> [Exercise details] The listing is to be transcribed in full, with its images left out.
Start of Block
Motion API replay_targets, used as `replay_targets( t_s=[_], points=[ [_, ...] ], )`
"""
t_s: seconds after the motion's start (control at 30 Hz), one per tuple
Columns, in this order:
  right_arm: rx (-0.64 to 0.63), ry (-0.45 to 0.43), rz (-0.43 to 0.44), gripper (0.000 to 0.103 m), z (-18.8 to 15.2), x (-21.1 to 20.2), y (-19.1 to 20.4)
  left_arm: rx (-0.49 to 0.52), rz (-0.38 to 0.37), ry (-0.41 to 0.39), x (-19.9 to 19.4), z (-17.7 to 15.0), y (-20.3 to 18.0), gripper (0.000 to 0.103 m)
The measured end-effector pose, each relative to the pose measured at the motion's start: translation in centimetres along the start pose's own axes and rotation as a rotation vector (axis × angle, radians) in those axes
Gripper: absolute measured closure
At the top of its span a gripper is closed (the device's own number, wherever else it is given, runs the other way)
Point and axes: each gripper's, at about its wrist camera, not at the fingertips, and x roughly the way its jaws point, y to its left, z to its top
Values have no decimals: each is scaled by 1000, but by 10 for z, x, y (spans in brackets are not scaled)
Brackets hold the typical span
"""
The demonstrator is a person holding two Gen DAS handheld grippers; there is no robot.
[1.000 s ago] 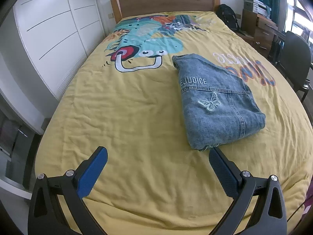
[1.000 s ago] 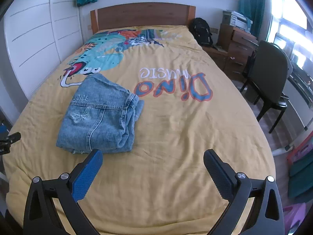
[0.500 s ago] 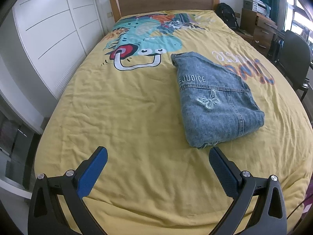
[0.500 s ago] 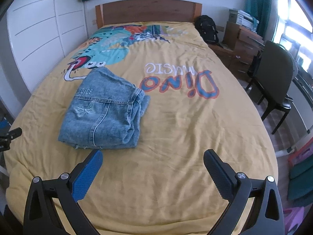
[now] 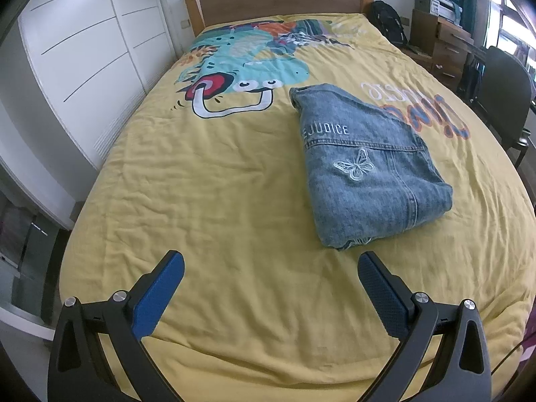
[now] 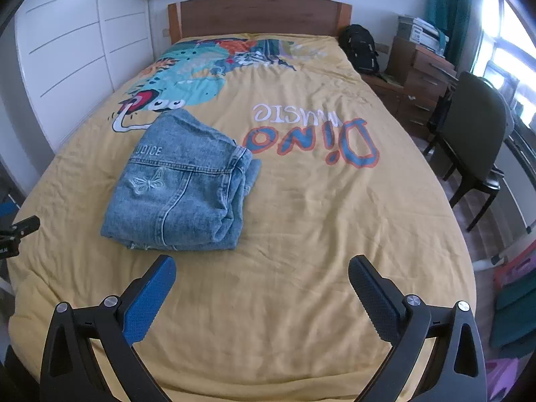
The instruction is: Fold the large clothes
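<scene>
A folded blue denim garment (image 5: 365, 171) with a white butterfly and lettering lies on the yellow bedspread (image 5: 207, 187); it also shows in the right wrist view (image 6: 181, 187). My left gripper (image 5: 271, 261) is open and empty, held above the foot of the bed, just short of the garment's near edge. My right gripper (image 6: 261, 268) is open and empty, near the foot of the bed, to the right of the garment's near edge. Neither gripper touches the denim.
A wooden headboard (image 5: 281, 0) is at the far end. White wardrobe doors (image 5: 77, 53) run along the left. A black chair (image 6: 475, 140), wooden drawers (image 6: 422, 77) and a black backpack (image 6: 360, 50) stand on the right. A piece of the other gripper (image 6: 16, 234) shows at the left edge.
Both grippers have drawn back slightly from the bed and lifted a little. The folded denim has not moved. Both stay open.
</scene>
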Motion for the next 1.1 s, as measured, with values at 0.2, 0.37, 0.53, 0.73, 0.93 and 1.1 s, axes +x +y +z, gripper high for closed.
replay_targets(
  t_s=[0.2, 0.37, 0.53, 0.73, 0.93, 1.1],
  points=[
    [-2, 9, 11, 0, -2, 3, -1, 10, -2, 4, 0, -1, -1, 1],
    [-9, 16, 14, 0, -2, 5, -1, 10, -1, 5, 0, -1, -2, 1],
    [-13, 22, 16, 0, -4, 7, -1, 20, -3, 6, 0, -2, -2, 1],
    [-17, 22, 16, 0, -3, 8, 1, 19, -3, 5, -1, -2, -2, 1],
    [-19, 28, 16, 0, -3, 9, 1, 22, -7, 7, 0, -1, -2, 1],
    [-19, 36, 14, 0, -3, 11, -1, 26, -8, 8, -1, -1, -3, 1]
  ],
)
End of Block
> [Solution below]
Motion API replay_targets, used as `replay_targets( t_s=[_], points=[ [_, ...] ], )`
"""
t_s: seconds after the motion's start (control at 30 Hz), one per tuple
Columns, in this order:
  right_arm: rx (-0.64 to 0.63), ry (-0.45 to 0.43), rz (-0.43 to 0.44), gripper (0.000 to 0.103 m), z (-18.8 to 15.2), x (-21.1 to 20.2), y (-19.1 to 20.4)
  left_arm: rx (-0.49 to 0.52), rz (-0.38 to 0.37), ry (-0.41 to 0.39), x (-19.9 to 19.4), z (-17.7 to 15.0), y (-20.3 to 18.0), gripper (0.000 to 0.103 m)
The measured end-effector pose, each relative to the pose measured at the motion's start: translation in centimetres along the start pose's own axes and rotation as a rotation vector (axis × angle, radians) in those axes
Gripper: absolute measured closure
At the top of its span a gripper is closed (the device's own number, wherever else it is given, runs the other way)
Point and axes: each gripper's, at about its wrist camera, not at the fingertips, and x roughly the way its jaws point, y to its left, z to its top
Values have no decimals: each is scaled by 1000, but by 10 for z, x, y (spans in brackets are not scaled)
Brackets hold the typical span
"""
The demonstrator is a person holding two Gen DAS handheld grippers; there is no robot.
[1.000 s ago] 
[1.000 s ago] 
[0.500 s ago] 
[0.500 s ago] 
[now] 
[now] 
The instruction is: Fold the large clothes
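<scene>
A folded blue denim garment (image 5: 365, 171) with a white butterfly and lettering lies on the yellow bedspread (image 5: 207, 187); it also shows in the right wrist view (image 6: 181, 187). My left gripper (image 5: 271, 261) is open and empty, held above the foot of the bed, just short of the garment's near edge. My right gripper (image 6: 261, 268) is open and empty, near the foot of the bed, to the right of the garment's near edge. Neither gripper touches the denim.
A wooden headboard (image 5: 281, 0) is at the far end. White wardrobe doors (image 5: 77, 53) run along the left. A black chair (image 6: 475, 140), wooden drawers (image 6: 422, 77) and a black backpack (image 6: 360, 50) stand on the right. A piece of the other gripper (image 6: 16, 234) shows at the left edge.
Both grippers have drawn back slightly from the bed and lifted a little. The folded denim has not moved. Both stay open.
</scene>
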Motion for the next 1.1 s, as measured, with values at 0.2, 0.37, 0.53, 0.73, 0.93 and 1.1 s, axes +x +y +z, gripper high for closed.
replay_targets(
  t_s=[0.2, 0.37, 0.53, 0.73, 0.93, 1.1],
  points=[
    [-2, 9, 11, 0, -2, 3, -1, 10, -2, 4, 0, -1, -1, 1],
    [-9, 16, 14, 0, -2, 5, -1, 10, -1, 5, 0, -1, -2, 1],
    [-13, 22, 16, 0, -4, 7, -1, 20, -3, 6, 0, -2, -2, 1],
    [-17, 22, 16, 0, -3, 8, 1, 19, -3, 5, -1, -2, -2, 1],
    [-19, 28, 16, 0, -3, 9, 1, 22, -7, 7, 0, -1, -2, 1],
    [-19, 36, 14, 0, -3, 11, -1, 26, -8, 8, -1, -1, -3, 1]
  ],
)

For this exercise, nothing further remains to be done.